The Great Depression lasted from 1929 to 1939 (via Britannica) and severely impacted the quality of life of people around the world. During this catastrophic period of economic uncertainty, food was scarce, so sometimes, it was necessary to get resourceful in order to feed your family. With many Americans unemployed, meals were stretched, eating leftovers was inevitable, and charitable breadlines went on for blocks (per Encyclopedia).

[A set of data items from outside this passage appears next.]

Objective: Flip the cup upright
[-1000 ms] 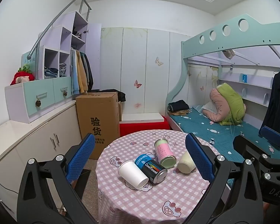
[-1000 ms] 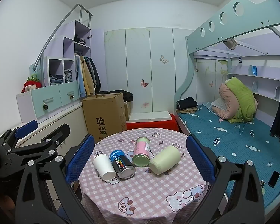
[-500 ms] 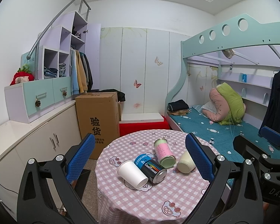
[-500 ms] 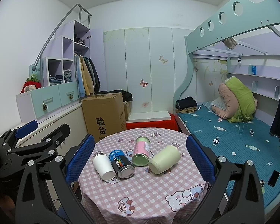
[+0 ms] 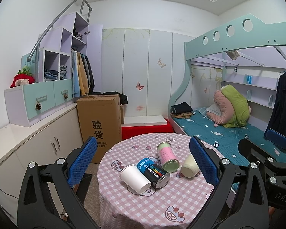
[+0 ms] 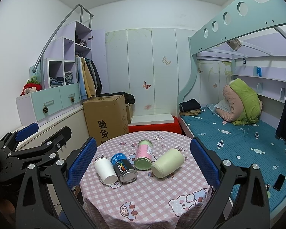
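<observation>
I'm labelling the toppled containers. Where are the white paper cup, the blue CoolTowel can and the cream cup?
white paper cup (image 6: 104, 169), right wrist view, on its side wall.
CoolTowel can (image 6: 122, 165), right wrist view, on its printed label.
cream cup (image 6: 168, 162), right wrist view, on its side wall.

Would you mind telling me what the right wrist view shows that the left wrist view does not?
Only the right wrist view shows a dark phone on the bed, and the cream cup whole. Only the left wrist view has its finger covering part of that cup. Both show the white paper cup, the CoolTowel can and the pink can lying on the table, with both grippers open.
</observation>
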Tool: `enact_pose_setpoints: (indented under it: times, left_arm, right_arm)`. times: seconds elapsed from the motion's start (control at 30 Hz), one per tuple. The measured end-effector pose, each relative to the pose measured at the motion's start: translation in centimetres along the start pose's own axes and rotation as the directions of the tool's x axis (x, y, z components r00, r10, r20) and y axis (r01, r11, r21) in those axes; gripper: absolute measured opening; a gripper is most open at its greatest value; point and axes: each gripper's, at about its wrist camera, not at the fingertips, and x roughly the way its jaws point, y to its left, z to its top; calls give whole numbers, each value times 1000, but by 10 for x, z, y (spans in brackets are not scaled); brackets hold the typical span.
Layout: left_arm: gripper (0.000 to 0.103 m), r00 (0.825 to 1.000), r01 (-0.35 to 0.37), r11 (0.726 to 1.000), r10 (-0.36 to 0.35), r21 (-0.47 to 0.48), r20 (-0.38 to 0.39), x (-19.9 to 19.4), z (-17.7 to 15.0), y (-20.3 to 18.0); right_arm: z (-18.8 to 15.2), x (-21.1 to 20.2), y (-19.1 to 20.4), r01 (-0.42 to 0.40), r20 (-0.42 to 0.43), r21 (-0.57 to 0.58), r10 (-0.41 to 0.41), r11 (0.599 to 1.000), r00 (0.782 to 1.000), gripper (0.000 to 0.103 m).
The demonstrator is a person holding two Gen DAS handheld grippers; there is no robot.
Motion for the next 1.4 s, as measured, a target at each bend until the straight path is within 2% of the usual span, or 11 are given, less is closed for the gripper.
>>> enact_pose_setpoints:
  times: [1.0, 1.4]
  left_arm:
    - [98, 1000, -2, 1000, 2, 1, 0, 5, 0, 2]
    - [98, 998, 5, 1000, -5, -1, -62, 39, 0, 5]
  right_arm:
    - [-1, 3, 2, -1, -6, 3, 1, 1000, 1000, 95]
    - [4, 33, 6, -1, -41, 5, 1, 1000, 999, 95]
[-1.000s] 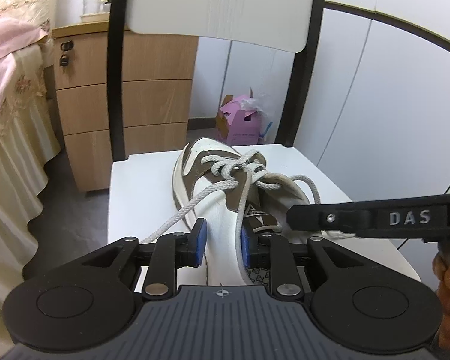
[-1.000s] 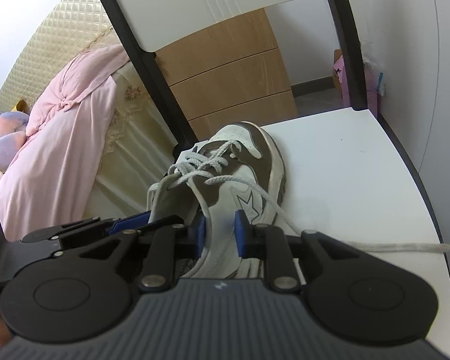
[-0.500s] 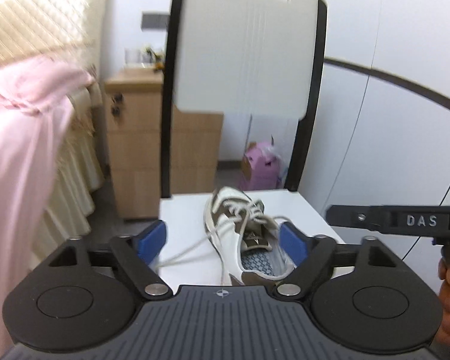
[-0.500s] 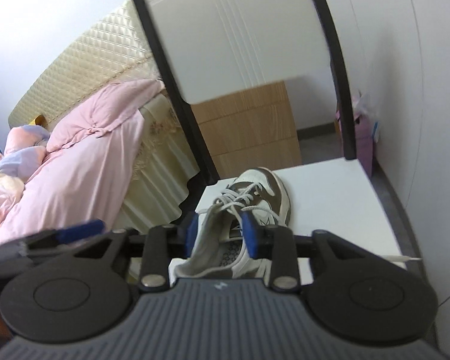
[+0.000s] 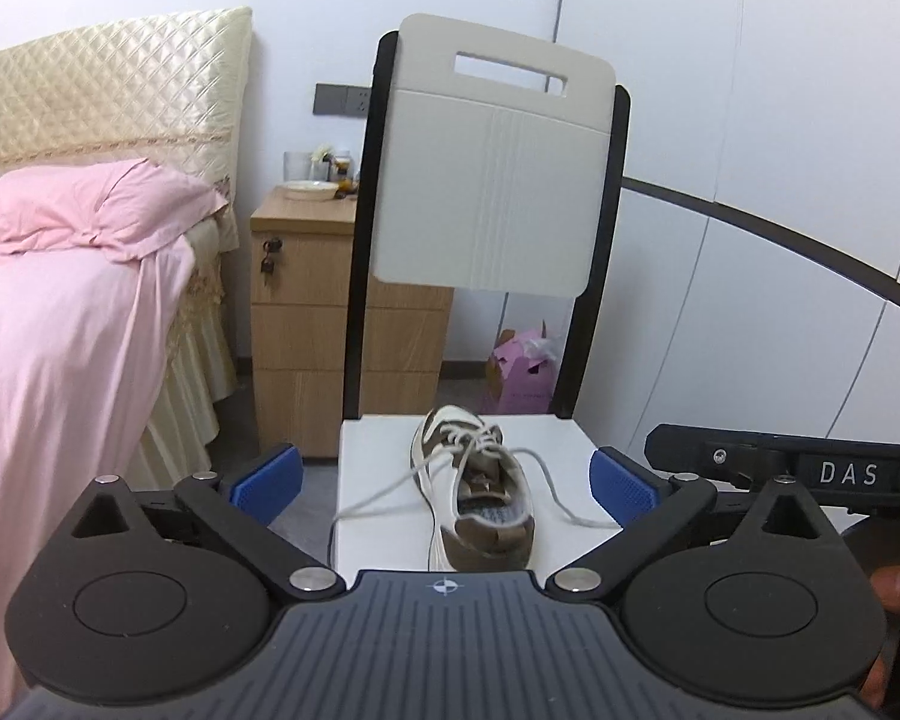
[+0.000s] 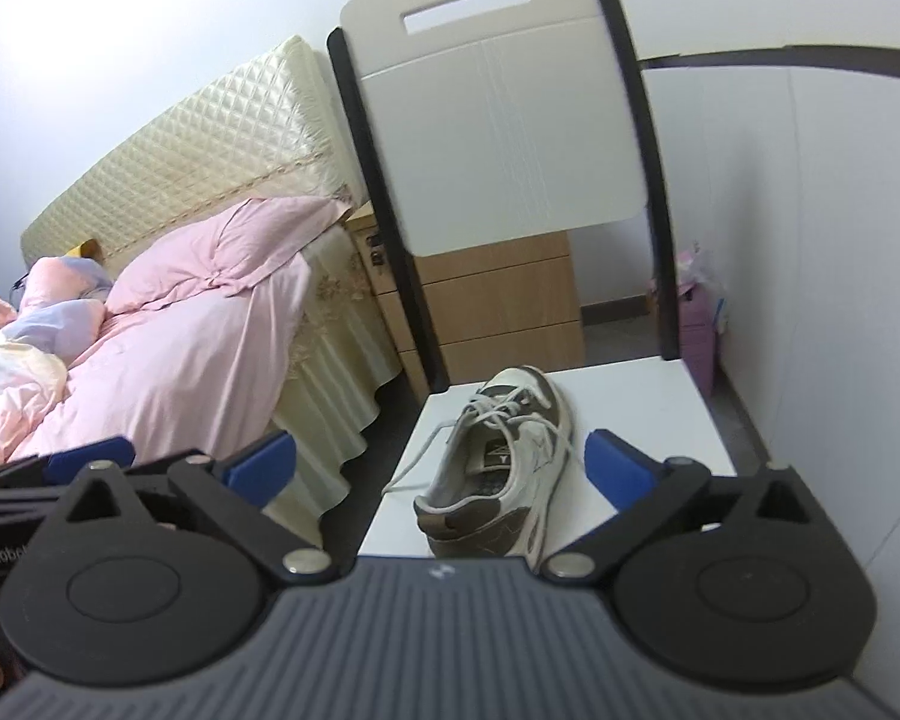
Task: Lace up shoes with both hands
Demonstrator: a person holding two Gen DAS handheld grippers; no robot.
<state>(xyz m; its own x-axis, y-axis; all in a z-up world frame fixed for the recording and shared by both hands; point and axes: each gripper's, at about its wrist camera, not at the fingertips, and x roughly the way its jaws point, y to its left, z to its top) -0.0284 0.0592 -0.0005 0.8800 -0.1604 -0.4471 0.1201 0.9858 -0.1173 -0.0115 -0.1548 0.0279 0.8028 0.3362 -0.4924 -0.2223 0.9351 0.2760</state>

Unusual and inexpensive ingredients were often put together to make the most out of what was available. The Great Depression gave birth to the creation and popularization of dishes like water pie, meatloaf, grilled cheese sandwiches, and even fun-sized candy. One particular staple dish in Mississippi got a major boost during these trying times and remains popular to this day. Despite its well-liked status, you may have never heard of it. Everybody loves a good burger, and the humble origins of this unique recipe might just foster a new appreciation for just how creative people can get in their kitchens.

Slugs not included

According to What's Cooking America, slugburgers (originally called Weeksburgers) were first sold around 1917. Their inventor, John Weeks, brought his recipe from Chicago to Corinth, Mississippi, and opened up a shack on wheels (similar to today's food truck) to sling his burgers for 5 cents apiece. According to Visit Mississippi, the name "slugburger" likely comes from the correlation between the burger's price and the slang word for nickel: slug.

The Sip Magazine reports one thing that makes slugburgers different from other burgers is the recipe uses an extender, or filler, that produces a more substantive burger with less ground beef or pork. In John Weeks' original recipe, he blended the meat with potato flakes. The Sip adds that instead of cooking them over a grill or griddle, slugburgers are typically deep-fried in oil or lard, giving them a crispy exterior. Since slugburgers hit the market, the recipe has evolved with the times. According to Southern Living, instead of potato flakes, homemade slugburgers are now typically made with flour and/or cornmeal, while some restaurants use soy grits or soy meal.

Today, there's clear evidence that the slugburger is just as popular as ever. Since 1988, the town where the famous burger originated has held an annual Slugburger Festival (via Corinth Area CVB). The weekend event includes musical performances, a Miss Slugburger competition, and of course, plenty of the Depression-era burgers that have had incredible staying power.